In Ref. 1 of the OP it is proved that $2\implies 1$ (I'm referring to the numbered propositions of the OP). What perhaps should be emphasized is that in such a theory (with $\Theta ^\mu _\mu$ exactly vanishing) conformal invariance holds in a special way: in such a way that all fields are defined to have vanishing conformal weight.
In this answer, conversely, I will prove that $1 \implies 3$, under some technical assumptions which can be found in Ref. 1 of the OP. I will actually prove the statement for a simply scale-invariant theory (under the same technical assumptions, such a theory turns out to be conformally invariant). If all fields have vanishing scaling dimension, the same proof shows that $1\implies 2$.

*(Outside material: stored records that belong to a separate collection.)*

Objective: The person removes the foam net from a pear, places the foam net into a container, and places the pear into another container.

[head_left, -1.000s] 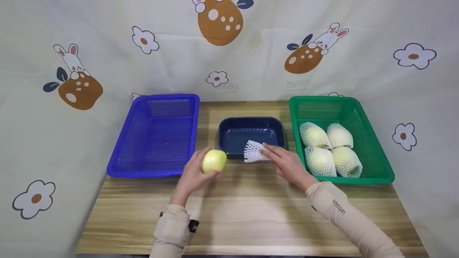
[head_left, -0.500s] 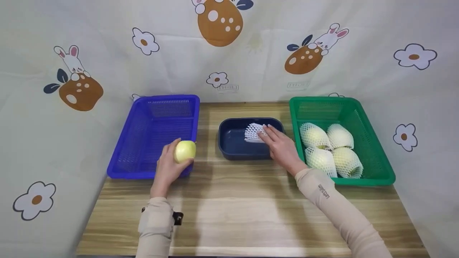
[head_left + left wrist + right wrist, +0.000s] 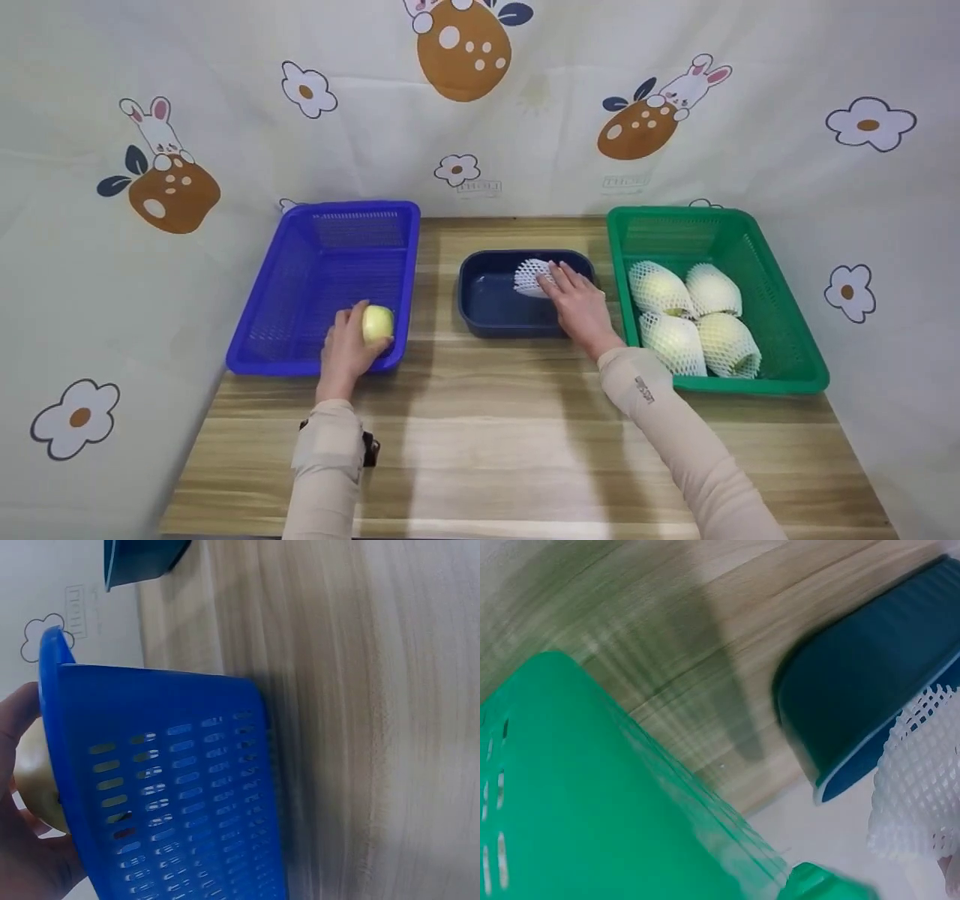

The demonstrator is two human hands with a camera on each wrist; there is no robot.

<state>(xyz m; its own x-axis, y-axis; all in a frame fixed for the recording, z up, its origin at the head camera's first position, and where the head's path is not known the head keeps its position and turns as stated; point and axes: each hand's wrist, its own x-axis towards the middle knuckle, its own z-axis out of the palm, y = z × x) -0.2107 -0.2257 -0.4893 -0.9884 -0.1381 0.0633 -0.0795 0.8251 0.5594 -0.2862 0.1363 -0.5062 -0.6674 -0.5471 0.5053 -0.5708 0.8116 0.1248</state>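
Observation:
Lowered into the front right corner of the blue basket (image 3: 412, 281), my left hand (image 3: 343, 349) grips a pale yellow-green pear (image 3: 378, 324). The left wrist view shows the pear (image 3: 36, 776) partly hidden behind the basket's slotted wall (image 3: 161, 772), with fingers and thumb around it. Over the right part of a small navy basin (image 3: 480, 304), my right hand (image 3: 581, 304) holds a white foam net sleeve (image 3: 529, 277) by its right end. In the right wrist view the sleeve (image 3: 919, 780) overlaps the basin's rim, and only a bit of the hand shows.
A green basket (image 3: 787, 315) on the right contains several pears in foam nets (image 3: 724, 341). Its wall (image 3: 607, 810) stands close beside my right wrist. All three containers rest on a wooden table (image 3: 480, 450), with a patterned cloth (image 3: 540, 135) behind them.
My left hand has carried the pear leftward from the middle and down into the blue basket. My right hand has moved the foam sleeve from the basin's front edge to over its inside.

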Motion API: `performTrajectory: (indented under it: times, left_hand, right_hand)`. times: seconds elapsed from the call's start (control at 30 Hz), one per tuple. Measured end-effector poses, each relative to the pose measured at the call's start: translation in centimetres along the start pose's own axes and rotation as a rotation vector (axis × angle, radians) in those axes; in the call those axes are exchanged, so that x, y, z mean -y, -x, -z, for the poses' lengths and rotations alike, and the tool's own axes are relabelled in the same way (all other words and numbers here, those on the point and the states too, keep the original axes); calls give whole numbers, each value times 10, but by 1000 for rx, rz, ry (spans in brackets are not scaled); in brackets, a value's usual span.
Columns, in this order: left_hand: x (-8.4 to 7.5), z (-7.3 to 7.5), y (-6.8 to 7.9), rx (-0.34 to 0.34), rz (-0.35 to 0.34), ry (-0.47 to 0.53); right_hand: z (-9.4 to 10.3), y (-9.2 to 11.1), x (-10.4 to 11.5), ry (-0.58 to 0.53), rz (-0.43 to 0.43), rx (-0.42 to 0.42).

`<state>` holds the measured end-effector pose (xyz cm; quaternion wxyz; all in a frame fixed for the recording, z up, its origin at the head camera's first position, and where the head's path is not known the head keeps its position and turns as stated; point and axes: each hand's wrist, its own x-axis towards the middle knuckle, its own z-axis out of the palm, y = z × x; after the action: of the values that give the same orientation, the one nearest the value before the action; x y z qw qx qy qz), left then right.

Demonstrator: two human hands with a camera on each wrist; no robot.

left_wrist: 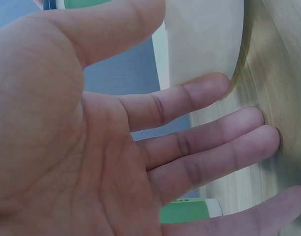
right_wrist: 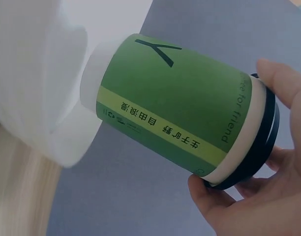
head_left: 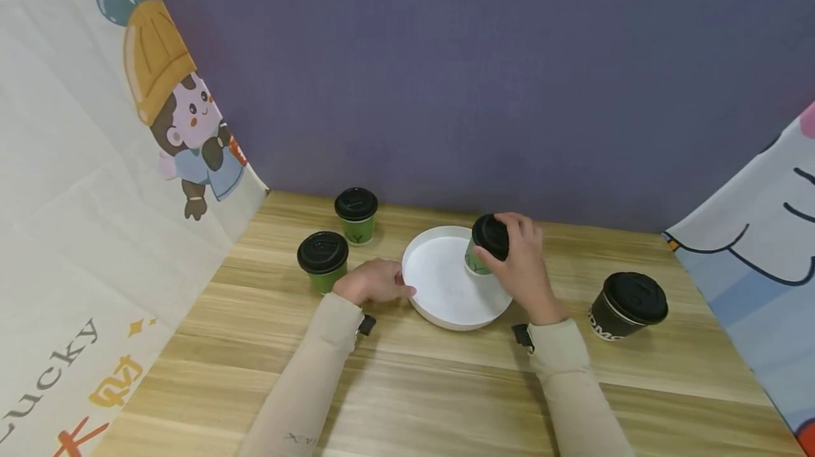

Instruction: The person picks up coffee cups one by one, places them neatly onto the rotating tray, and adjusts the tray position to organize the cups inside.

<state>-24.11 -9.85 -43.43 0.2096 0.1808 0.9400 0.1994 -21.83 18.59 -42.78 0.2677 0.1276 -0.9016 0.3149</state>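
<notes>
My right hand (head_left: 523, 266) grips a green paper coffee cup (right_wrist: 170, 105) by its black lid (right_wrist: 256, 142), thumb and fingers around the lid's edge. The cup is upright over the right side of a round white tray (head_left: 442, 287); its base is at or just above the tray surface, and I cannot tell which. At the tray's left edge is my left hand (head_left: 377, 281), its fingers straight in the left wrist view and its index finger against the outer wall. The thumb tip lies at the rim. Two more green lidded cups, one nearer (head_left: 322, 262) and one farther (head_left: 356, 216), stand left of the tray.
A larger black lidded cup (head_left: 627, 306) stands at the right on the wood-grain table (head_left: 439, 400). A purple-grey panel (head_left: 471, 82) rises along the table's back edge. Printed cloths hang at the left (head_left: 64, 160) and right (head_left: 751, 273).
</notes>
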Motion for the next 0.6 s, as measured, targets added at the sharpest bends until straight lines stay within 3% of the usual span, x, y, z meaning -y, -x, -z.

When the theory is scale invariant, there exists a conserved dilatation current: $$\partial _\mu j^\mu _D \approx 0,$$
where $\approx$ denotes equality on-shell.
In OP's Ref. 1 it is proved that, given some certain technical assumptions, in a scale invariant theory one can always define an energy-momentum tensor which satisfies: $$\Theta ^{\mu} _{\,\mu} = \partial _\mu j_D^\mu.$$
In particular, this implies:
- That $\Theta ^{\mu} _{\,\mu} \approx 0$ (trivial).
- That the theory is actually conformally invariant (not trivial).
Let me sketch the proof of the second point. The variation of a generic matter field $\Phi$ under an infinitesimal conformal transformation $x\to x+\xi(x)$ is given by: $$\delta _c \Phi =\delta _d \Phi + \delta _s \Phi,$$
where $\delta _d\Phi$ is the variation of $\Phi$ as a consequence of the diffeomorphism $x\to x+\xi (x)$, while $\delta _s\Phi$ is a local scale transformation: $$\delta _s \Phi = -\frac{\Delta}{d} (\partial _{\mu} \xi ^{\mu}) \Phi, $$where $\Delta$ is the conformal weight of $\Phi$.
Correspondingly, the variation of the action is:$$\delta _c S =\intop \text {d}^d x \frac{\delta S}{\delta \Phi (x)}[\delta _d \Phi (x) + \delta _s \Phi (x)].$$
Now, the two crucial points:
- The first term is expressed in terms of $\Theta ^{\mu} _{\,\nu}$ by coupling the theory to gravity: $$S[\Phi]\to S[\Phi,g]$$ in such a way that the new action is invariant under diffeomorphisms. In this way, one has: $$\intop \text {d}^d x \frac{\delta S}{\delta \Phi (x)}\delta _d \Phi (x)=-\intop \text {d}^d x \frac{\delta S}{\delta g _{\mu \nu} (x)}\delta g _{\mu \nu} (x)=\intop \text {d}^d x T ^{\mu} _{\,\mu} \partial _{\nu} \xi ^\nu.$$ Here we have defined: $$T ^{\mu \nu}(x)\equiv \frac{\delta S}{\delta g _{\mu \nu} (x)}.$$
- The second term is, by definition of $j^\mu _D$: $$\intop \text {d}^d x \frac{\delta S}{\delta \Phi (x)}\delta _s \Phi (x)=\intop \text {d}^d x (\partial _\mu j_D ^\mu) (\partial _\nu \xi^\nu) .$$
Now, if we had $T^{\mu \nu}=\Theta ^{\mu \nu}$, then from the condition $\partial _\mu j^\mu _D = \Theta ^\mu _\mu$, summing up the two variations, we would immediately conclude that $\delta _c S=0$, i.e. the theory is conformally invariant. Of course, in general $T\neq \Theta$, but reconsidering the construction of $\Theta$ in Ref. 1 (in particular, Eqs. (4.42) and (4.43) of §4.2), one can see that the substitution $T\to \Theta$ under the integral sign is unconsequential. Conformal invariance then follows.